Through Parallel Reality, Delta is capturing futuristic technology — and bringing it to life in the present.
What is it?
Like other airport display boards, this digital screen shows flight information for passengers. However, it is unique in that passengers have to scan their boarding pass or digital ID in order to see anything on the board. Once they do, their flight information (departure time, gate number, directions, and walking distance tothe gate) shows up on the screen, but they are the only one who can see it. The person right next to them, or a dozen feet away, would see only a blank screen.
How does it work?
This innovative display board employs a technology called Parallel Reality. Albert Ng, CEO of Misapplied Sciences, says regular pixels are only capable of displaying one image at a time, but Parallel Reality pixels, created by Misapplied Sciences, angle differently. Because of this, multiple people can look at the same object and see entirely different things. In the case of Delta’s new display board at DTW, this works for up to 100 people at a time.
OK, but how does it know who’s in front of it?
A common misconception regarding the display is that it uses facial recognition. In actuality, there is a motion sensor that follows the passenger once they scan their boarding pass, tracking their movement in order to angle the right message to the correct person.
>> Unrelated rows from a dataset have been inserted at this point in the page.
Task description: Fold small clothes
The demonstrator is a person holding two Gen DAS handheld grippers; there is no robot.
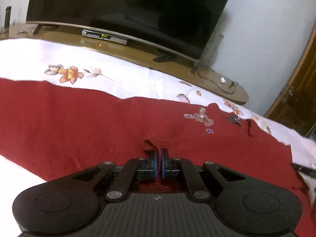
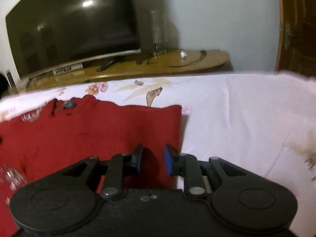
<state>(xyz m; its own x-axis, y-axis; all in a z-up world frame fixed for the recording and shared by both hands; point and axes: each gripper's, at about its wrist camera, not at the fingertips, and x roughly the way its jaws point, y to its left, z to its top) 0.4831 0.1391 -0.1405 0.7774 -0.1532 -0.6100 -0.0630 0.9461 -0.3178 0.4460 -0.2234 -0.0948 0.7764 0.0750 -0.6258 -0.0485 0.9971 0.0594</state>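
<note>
- Left wrist view: the left tongs pinch a small raised fold of a red garment, spread flat on a bed's floral white sheet.
- Right wrist view: the right tongs stand parted over the garment's right edge, pads clear of the cloth.
- A dark television stands on a wooden table behind the bed.

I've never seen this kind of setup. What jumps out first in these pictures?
A deep red knit garment with sparkly beaded decoration lies spread over a white floral bedsheet. The left gripper has its jaws shut on a pinch of the cloth, while the right gripper hangs open over its edge. A big dark television stands behind.
</note>
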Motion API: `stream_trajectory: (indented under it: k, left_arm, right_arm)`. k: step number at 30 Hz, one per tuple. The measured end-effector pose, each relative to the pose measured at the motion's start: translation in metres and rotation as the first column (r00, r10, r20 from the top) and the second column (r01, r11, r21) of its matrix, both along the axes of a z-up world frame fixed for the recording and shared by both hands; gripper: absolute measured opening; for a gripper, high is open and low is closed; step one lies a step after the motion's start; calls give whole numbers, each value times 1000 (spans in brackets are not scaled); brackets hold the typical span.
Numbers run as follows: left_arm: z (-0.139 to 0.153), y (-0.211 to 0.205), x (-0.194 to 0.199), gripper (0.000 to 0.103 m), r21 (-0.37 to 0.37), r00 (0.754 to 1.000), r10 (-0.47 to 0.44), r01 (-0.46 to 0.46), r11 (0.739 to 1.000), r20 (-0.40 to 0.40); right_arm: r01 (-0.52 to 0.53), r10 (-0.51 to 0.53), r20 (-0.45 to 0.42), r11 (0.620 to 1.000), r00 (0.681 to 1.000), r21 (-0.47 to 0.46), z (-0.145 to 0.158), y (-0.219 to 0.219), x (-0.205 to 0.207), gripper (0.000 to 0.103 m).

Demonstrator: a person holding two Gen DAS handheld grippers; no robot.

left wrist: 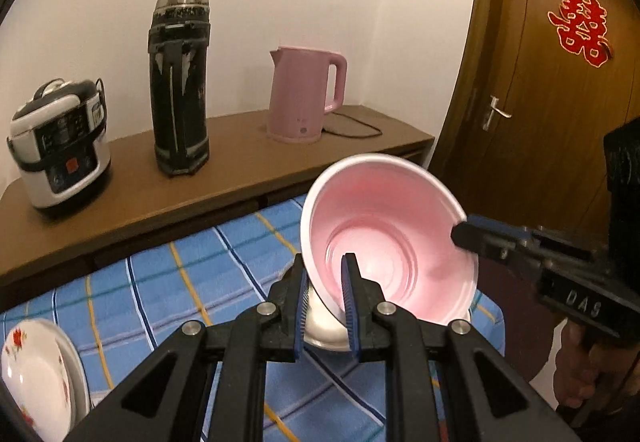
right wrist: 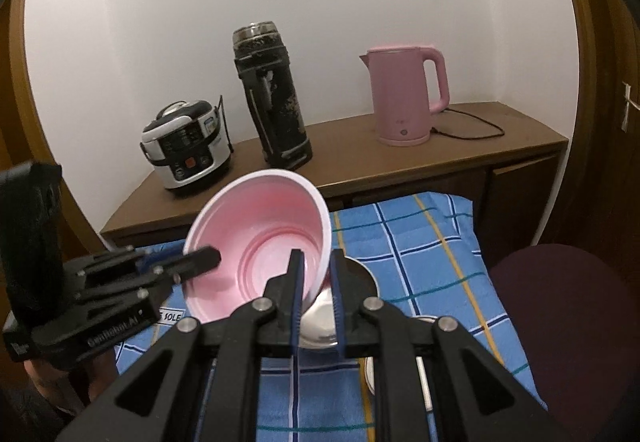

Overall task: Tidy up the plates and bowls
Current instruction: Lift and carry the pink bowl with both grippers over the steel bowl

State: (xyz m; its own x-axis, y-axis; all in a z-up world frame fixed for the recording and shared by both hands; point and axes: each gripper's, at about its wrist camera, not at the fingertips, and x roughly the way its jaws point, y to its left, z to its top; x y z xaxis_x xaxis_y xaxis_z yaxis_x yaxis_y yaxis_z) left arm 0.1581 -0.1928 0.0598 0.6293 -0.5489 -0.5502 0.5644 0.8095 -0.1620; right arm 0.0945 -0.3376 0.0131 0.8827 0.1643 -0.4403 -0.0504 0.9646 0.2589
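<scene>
The thin, light pink bowl (left wrist: 390, 242) looks bendy, so both the left gripper (left wrist: 326, 306) and right gripper (right wrist: 316, 298) seem clamped on its rim above the blue checked cloth (right wrist: 420, 242).

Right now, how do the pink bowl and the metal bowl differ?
The pink plastic bowl is tilted up on edge, opening toward the cameras; the shiny steel bowl sits beneath it on the blue checked cloth. Both grippers, left and right, pinch the pink bowl's rim; neither grips the steel bowl. Both bowls are round.
</scene>
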Motion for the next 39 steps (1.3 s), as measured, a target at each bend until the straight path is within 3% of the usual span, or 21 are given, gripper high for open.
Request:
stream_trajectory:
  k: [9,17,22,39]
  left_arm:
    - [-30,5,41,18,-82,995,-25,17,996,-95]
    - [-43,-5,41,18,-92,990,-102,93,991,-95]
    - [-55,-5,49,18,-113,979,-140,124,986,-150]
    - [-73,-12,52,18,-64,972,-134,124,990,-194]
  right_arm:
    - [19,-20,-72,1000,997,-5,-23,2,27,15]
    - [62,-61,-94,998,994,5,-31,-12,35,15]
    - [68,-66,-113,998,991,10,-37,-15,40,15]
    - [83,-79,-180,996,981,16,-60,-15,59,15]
No biometric data is stored; in other words, Delta isn’t keeping any data associated with your physical appearance.
This is cool and all, but what difference does it make?
The areas near flight information boards in airports can easily get crowded. Even once passengers make it up to the board, they must sift through a sea of information. Seeing your own personalized information not only saves time but also allows you to receive more details specific to your flight and gate. Ng says the board isn’t meant to be just a fancy gadget but instead can solve real problems that all airline passengers are familiar with.
Can’t I just use the Delta app?
Of course! Passengers are still encouraged to use the app, though Forbes says it’s intended more for stationary use. When looking down at the app on their phones, passengers aren’t as aware of their surroundings, which can be dangerous. The information shown on the new display board can be also found in the app but is displayed in a safer way that allows for an easier airport experience.
According to Forbes, DTW is a great facility and has a central area perfect for implementing this new technology. Since the board is located in a central hub of the airport, outgoing passengers can’t miss it. Throughout the process, Forbes says, the airport has been “fantastic,” seizing this project and moving it forward. He estimates that an average of 1,400-1,500 passengers interact with the display every day.
Is it only for Delta passengers?
Yes, this new display board experience is specific to passengers flying with Delta. At the same time, this encompasses all Delta flyers, not just rewards members. Any passenger on an outgoing Delta flight has the opportunity to engage with the display.
Say I’m still skeptical: Is it optional?
Yes, it is absolutely optional. No passenger has to participate if they are uncomfortable with it or don’t understand it yet. Since no facial recognition scanning takes place, you will not be tracked unless you scan your boarding pass or digital ID. Even then, you are only tracked via a motion detector in order to give you a personalized experience.